(Stored data)
════════════════

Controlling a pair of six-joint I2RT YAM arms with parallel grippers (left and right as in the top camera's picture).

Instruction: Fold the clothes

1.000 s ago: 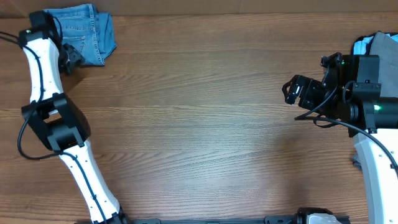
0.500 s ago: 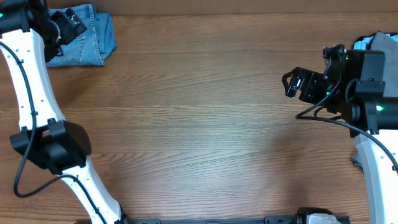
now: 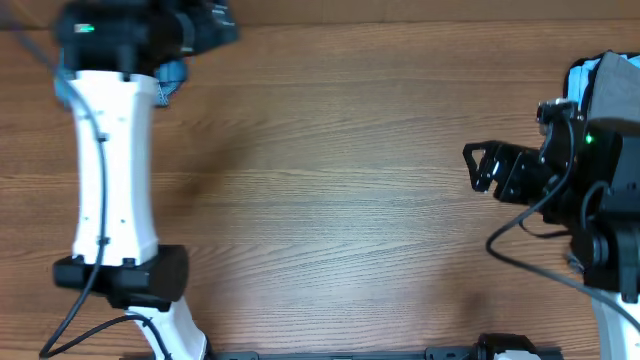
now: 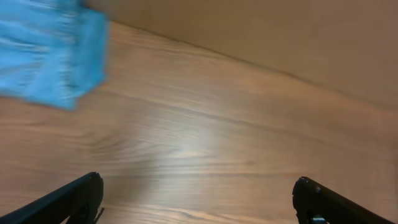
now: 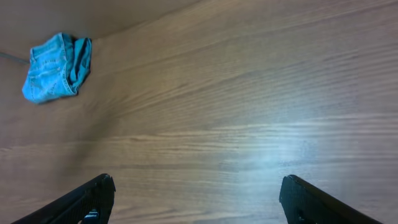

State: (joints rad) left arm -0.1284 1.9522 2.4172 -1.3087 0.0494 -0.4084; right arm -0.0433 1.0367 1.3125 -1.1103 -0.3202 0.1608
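Observation:
The folded light blue jeans [image 5: 56, 68] lie at the table's far left corner. In the overhead view my raised left arm covers most of them and only an edge [image 3: 172, 73] shows. They are blurred at the top left of the left wrist view [image 4: 43, 56]. My left gripper [image 3: 215, 24] is open and empty, up in the air to the right of the jeans [image 4: 198, 199]. My right gripper [image 3: 476, 168] is open and empty above bare table at the right [image 5: 198, 200]. Pale blue and grey garments [image 3: 603, 78] lie piled at the right edge.
The wooden table [image 3: 330, 200] has a brown wall [image 4: 280, 37] along its far edge. The white left arm [image 3: 108, 170] stretches over the table's left side. The right arm's black body [image 3: 600, 190] stands in front of the garment pile.
My left arm has risen and swung right, off the jeans, and now hides most of them from above. My right gripper has drifted slightly toward the near edge, staying open.

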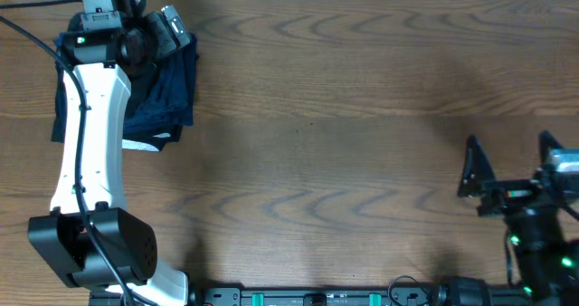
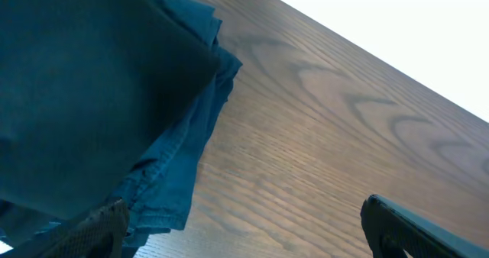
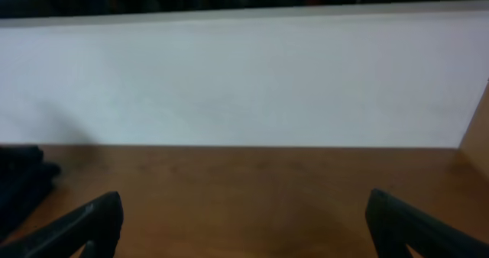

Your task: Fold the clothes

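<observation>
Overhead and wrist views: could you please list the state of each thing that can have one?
Navy garments: folded in a pile at the far-left corner of the table, with a white layer showing beneath.
Left pincer: open, holding nothing, positioned over the pile's edge.
Right pincer: open, holding nothing, at the right side of the table, well apart from the pile.

The two black fingers of the right gripper [image 3: 243,216] stand wide apart at the lower corners, and only the brown wooden table [image 3: 244,174] shows between them. Behind the table rises a white flat wall [image 3: 244,82]. At the left edge, a dark blurred bundle of cloth [image 3: 21,178] lies on the table.
</observation>
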Action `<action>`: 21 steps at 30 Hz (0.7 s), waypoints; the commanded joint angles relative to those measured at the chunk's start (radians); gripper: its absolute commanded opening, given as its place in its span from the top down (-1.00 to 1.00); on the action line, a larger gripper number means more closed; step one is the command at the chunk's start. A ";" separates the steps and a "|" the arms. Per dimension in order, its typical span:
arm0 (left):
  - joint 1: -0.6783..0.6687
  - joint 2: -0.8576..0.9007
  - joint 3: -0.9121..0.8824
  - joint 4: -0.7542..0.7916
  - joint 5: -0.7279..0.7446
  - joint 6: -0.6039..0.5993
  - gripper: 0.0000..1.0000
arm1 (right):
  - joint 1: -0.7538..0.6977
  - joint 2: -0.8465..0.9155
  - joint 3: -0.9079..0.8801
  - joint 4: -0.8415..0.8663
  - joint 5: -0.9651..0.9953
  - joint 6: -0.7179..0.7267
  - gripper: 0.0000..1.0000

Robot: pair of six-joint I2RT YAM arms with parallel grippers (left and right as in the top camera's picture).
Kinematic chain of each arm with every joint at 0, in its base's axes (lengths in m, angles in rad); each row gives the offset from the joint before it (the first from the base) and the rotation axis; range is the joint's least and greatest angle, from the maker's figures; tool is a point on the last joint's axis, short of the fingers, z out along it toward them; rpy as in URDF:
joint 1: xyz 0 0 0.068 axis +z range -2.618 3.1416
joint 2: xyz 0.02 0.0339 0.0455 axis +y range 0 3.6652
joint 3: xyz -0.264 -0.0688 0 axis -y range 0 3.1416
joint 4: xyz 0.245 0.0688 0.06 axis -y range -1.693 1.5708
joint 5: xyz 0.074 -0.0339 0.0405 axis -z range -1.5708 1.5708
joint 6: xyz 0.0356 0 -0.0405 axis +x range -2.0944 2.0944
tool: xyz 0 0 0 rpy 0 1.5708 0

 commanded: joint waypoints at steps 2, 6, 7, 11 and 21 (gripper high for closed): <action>0.002 0.006 -0.002 -0.004 -0.005 0.013 -0.96 | 0.039 -0.065 -0.177 0.153 0.009 0.034 -0.99; 0.002 0.006 -0.002 -0.004 -0.005 0.013 -0.96 | 0.065 -0.131 -0.370 0.354 0.009 0.039 -0.99; 0.002 0.006 -0.002 -0.004 -0.005 0.013 -0.96 | 0.069 -0.146 -0.411 0.391 0.009 0.045 -0.99; 0.002 0.006 -0.002 -0.004 -0.005 0.013 -0.96 | 0.080 -0.219 -0.599 0.553 0.010 0.093 -0.98; 0.002 0.006 -0.002 -0.004 -0.005 0.013 -0.96 | 0.100 -0.392 -0.817 0.607 0.103 0.172 -0.99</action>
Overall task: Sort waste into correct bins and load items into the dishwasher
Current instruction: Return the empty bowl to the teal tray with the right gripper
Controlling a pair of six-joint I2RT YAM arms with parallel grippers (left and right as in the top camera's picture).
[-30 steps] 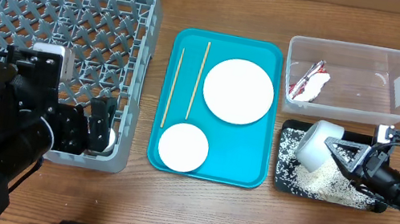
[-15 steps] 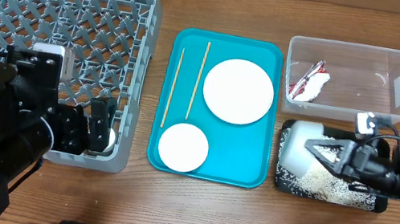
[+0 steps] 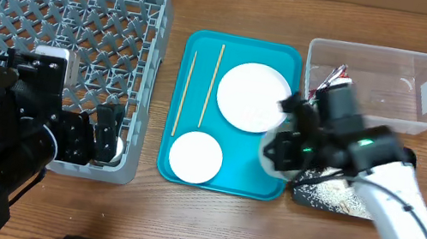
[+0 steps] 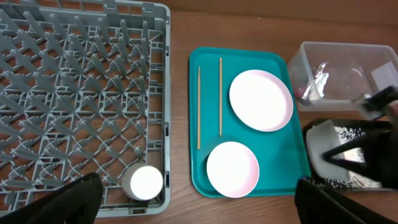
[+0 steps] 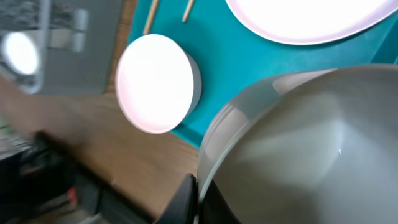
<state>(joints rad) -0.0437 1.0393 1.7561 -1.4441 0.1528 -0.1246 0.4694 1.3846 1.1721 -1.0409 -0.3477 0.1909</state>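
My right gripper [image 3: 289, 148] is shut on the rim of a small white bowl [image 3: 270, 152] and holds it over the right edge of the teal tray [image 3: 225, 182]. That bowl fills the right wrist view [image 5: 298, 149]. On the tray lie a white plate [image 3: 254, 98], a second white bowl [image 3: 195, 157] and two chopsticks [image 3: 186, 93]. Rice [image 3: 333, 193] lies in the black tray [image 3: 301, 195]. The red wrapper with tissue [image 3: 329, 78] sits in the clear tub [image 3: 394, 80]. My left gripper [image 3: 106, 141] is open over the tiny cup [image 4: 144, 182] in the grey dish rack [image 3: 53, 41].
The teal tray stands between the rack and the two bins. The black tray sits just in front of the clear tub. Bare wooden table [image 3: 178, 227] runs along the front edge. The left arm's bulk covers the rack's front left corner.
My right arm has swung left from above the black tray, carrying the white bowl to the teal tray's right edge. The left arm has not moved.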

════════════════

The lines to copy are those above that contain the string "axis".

Kinematic chain of each arm with every joint at 0, in its base's axes (lengths in m, angles in rad); each row gives the offset from the joint before it (the first from the base) and the rotation axis; range is the joint's least and greatest angle, from the maker's figures; tool is a point on the last joint's axis, short of the fingers, z out along it toward them; rpy as in URDF:
joint 1: xyz 0 0 0.068 axis +z range -2.618 3.1416
joint 2: xyz 0.02 0.0339 0.0455 axis +y range 0 3.6652
joint 3: xyz -0.264 -0.0688 0 axis -y range 0 3.1416
joint 4: xyz 0.245 0.0688 0.06 axis -y range -1.693 1.5708
joint 5: xyz 0.074 -0.0339 0.0405 axis -z range -1.5708 1.5708
joint 6: xyz 0.0356 0 -0.0405 axis +x range -2.0944 2.0944

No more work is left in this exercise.